OpenAssistant-Llama-30b-4bit
Property | Value |
---|---|
Author | MetaIX |
Framework | PyTorch |
Base Model | Llama 30B |
Quantization Types | GPTQ & GGML |
What is OpenAssistant-Llama-30b-4bit?
OpenAssistant-Llama-30b-4bit is a quantized version of the OpenAssistant's native fine-tuned Llama 30B model. It offers multiple quantization options to accommodate different hardware setups and performance requirements. The model includes both GPTQ and GGML variants, making it versatile for both GPU and CPU deployments.
Implementation Details
The model comes in multiple quantized versions: Two GPTQ variants (with different optimization parameters) and three GGML variants. The GPTQ versions are optimized with --true-sequential and act-order, as well as --true-sequential --groupsize 128 configurations. The GGML versions are quantized using q4_1, q5_0, and q5_1 parameters.

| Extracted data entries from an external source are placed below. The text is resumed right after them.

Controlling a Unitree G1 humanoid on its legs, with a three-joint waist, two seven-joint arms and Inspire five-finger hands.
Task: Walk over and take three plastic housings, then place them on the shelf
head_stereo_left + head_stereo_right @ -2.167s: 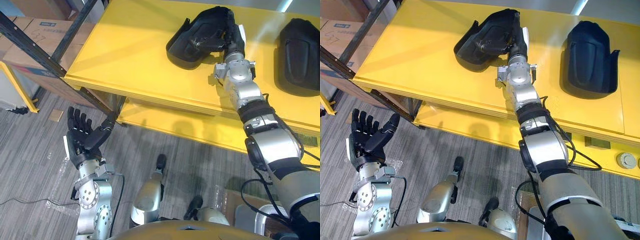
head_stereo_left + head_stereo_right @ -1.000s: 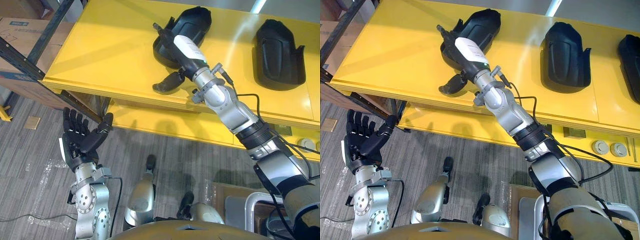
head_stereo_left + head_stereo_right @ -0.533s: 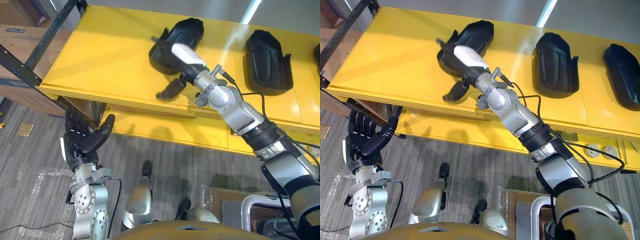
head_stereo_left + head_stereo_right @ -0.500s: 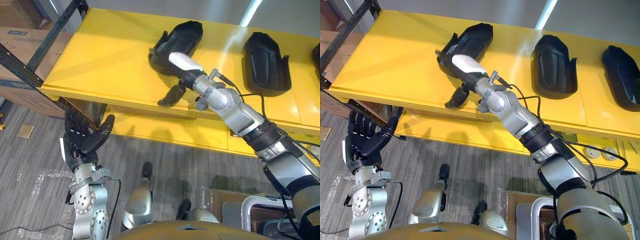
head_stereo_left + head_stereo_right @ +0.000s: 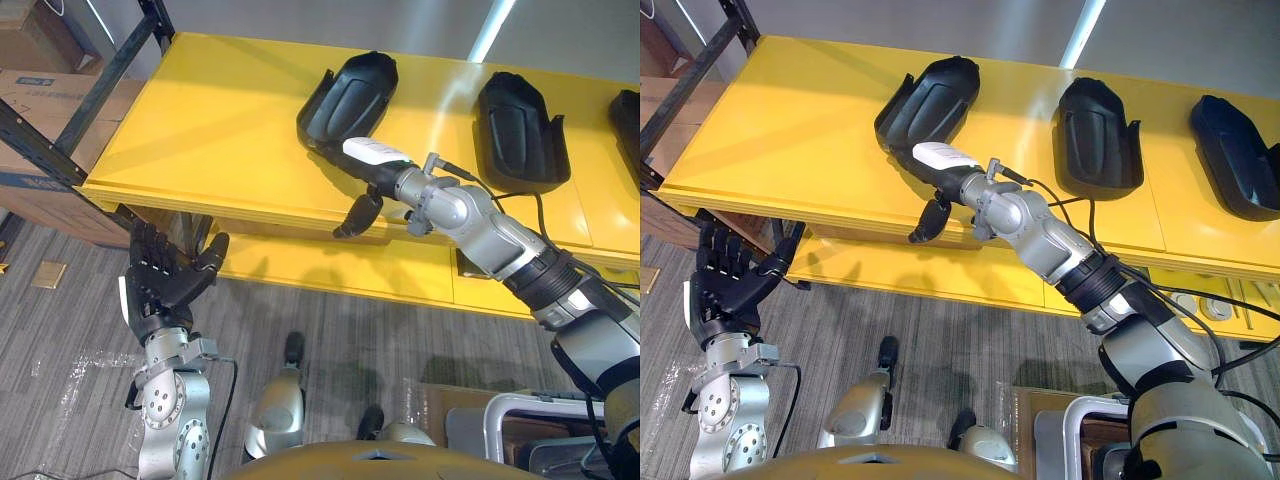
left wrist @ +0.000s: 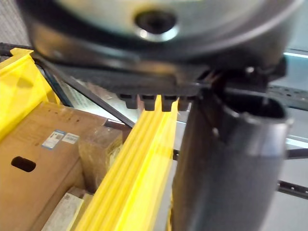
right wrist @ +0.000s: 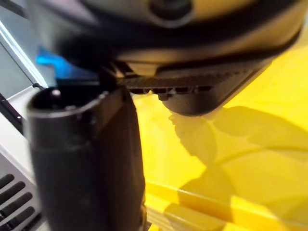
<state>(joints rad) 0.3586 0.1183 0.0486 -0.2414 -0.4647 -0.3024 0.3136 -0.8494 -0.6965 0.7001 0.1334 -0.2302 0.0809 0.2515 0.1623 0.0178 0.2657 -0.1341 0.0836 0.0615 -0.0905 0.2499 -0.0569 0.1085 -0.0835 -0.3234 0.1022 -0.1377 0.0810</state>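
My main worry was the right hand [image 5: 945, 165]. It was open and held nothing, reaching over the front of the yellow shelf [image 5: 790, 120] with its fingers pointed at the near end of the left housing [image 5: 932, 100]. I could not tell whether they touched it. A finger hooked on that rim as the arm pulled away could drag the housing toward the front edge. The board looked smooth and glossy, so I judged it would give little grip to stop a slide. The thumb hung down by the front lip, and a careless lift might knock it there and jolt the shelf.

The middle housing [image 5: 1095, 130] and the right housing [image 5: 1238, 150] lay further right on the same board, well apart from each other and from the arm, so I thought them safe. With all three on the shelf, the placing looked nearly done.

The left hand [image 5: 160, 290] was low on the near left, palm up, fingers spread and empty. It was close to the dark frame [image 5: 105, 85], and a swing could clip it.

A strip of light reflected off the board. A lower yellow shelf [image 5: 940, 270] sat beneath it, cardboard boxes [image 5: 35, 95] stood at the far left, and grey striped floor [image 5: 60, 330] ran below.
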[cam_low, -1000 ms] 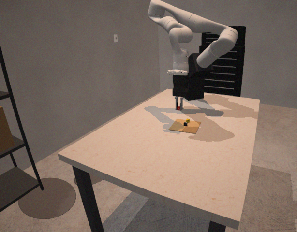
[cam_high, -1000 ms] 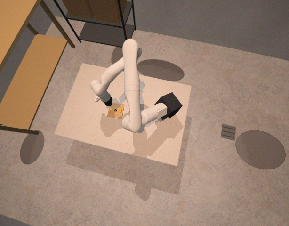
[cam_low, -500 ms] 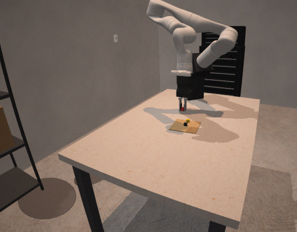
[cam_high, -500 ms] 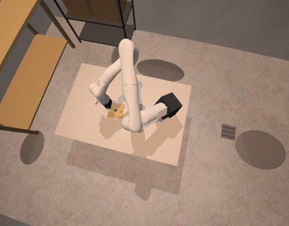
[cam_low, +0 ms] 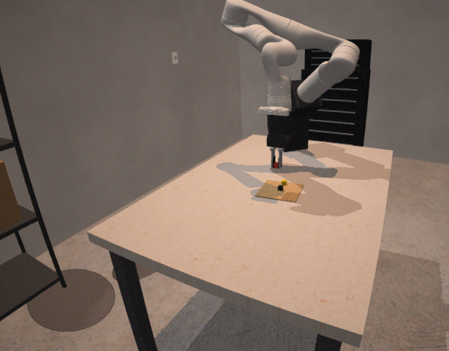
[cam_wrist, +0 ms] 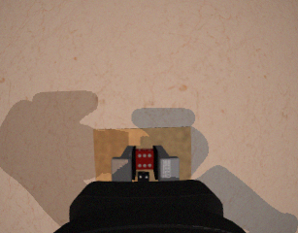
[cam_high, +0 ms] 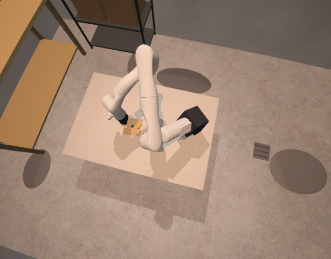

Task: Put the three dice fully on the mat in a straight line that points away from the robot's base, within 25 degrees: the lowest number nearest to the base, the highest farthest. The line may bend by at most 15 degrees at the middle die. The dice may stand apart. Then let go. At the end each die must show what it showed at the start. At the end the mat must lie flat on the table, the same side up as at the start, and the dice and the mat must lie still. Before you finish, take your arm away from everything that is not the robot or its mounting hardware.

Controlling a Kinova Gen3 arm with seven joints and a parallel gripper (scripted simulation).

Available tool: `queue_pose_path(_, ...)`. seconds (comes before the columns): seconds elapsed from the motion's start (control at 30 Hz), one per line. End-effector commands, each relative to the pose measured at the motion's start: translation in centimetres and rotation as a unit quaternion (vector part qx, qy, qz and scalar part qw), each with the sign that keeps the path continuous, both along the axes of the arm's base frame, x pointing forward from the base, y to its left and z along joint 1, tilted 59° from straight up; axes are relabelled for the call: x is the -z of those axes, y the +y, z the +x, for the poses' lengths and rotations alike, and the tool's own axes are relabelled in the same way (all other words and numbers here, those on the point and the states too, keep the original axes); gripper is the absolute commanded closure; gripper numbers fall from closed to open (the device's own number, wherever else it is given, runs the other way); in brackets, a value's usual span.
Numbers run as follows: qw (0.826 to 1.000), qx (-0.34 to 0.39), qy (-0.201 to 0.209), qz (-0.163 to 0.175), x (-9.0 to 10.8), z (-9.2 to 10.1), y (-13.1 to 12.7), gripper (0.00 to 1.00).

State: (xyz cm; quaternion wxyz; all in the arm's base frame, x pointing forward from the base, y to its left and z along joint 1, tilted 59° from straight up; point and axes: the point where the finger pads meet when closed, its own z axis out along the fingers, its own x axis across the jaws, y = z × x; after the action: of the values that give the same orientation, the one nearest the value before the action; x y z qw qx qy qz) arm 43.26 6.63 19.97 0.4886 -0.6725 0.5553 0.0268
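Observation:
My gripper [cam_low: 276,162] [cam_wrist: 144,157] is shut on the red die [cam_low: 276,165] [cam_wrist: 145,158], which shows six pips to the wrist view. It holds the die in the air above the mat area. The square tan mat [cam_high: 127,131] [cam_low: 266,193] [cam_wrist: 104,148] lies flat on the table. The black die [cam_high: 132,126] [cam_low: 280,187] [cam_wrist: 143,177] stands near the mat's middle, partly hidden by the gripper body in the wrist view. The yellow die [cam_high: 138,127] [cam_low: 284,182] stands on the mat on the base side of the black die and is hidden in the wrist view. Its number is too small to read.
The robot's black base block [cam_high: 197,120] stands at one end of the pale table [cam_high: 93,139] [cam_low: 232,234]. The folded arm [cam_high: 149,106] [cam_low: 311,36] reaches over the table and casts shadows across the mat. A black shelf rack [cam_high: 118,37] stands beyond the table's edge.

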Motion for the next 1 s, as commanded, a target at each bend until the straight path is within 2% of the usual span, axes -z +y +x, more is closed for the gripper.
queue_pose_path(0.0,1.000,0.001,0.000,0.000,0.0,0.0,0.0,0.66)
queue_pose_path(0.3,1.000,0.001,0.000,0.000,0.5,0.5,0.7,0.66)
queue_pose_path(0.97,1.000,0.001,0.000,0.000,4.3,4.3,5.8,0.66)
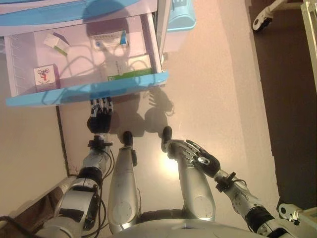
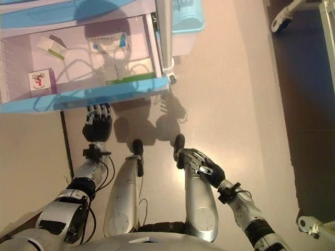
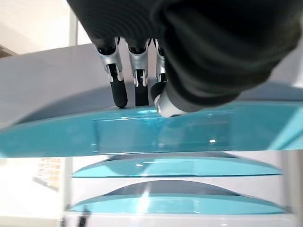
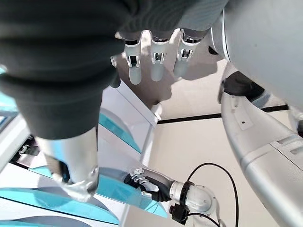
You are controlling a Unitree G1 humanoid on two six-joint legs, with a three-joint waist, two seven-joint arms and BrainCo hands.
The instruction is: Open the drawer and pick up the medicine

- GPTQ variant with true-sequential and act-order optimizations (24GB VRAM usage)
- GPTQ variant with true-sequential and groupsize 128 optimizations (higher VRAM usage, better performance)
- Three GGML variants (q4_1, q5_0, q5_1) for CPU usage
Core Capabilities
- Efficient resource utilization with 4-bit quantization
- Supports both GPU and CPU deployment
- Benchmark scores: Wikitext2 (4.96/4.64), PTB-New (9.64/9.12), C4-New (7.20/6.87)
- Compatible with Oobabooga's Text Generation WebUI and KoboldAI
Frequently Asked Questions
Q: What makes this model unique?
This model stands out for its versatile quantization options and optimized performance across different hardware configurations. It provides multiple variants to balance between VRAM usage and performance quality.
Q: What are the recommended use cases?
The model is ideal for text generation tasks where resource efficiency is crucial. The GPTQ variants are recommended for GPU users with at least 24GB VRAM, while GGML variants are perfect for CPU-based deployments.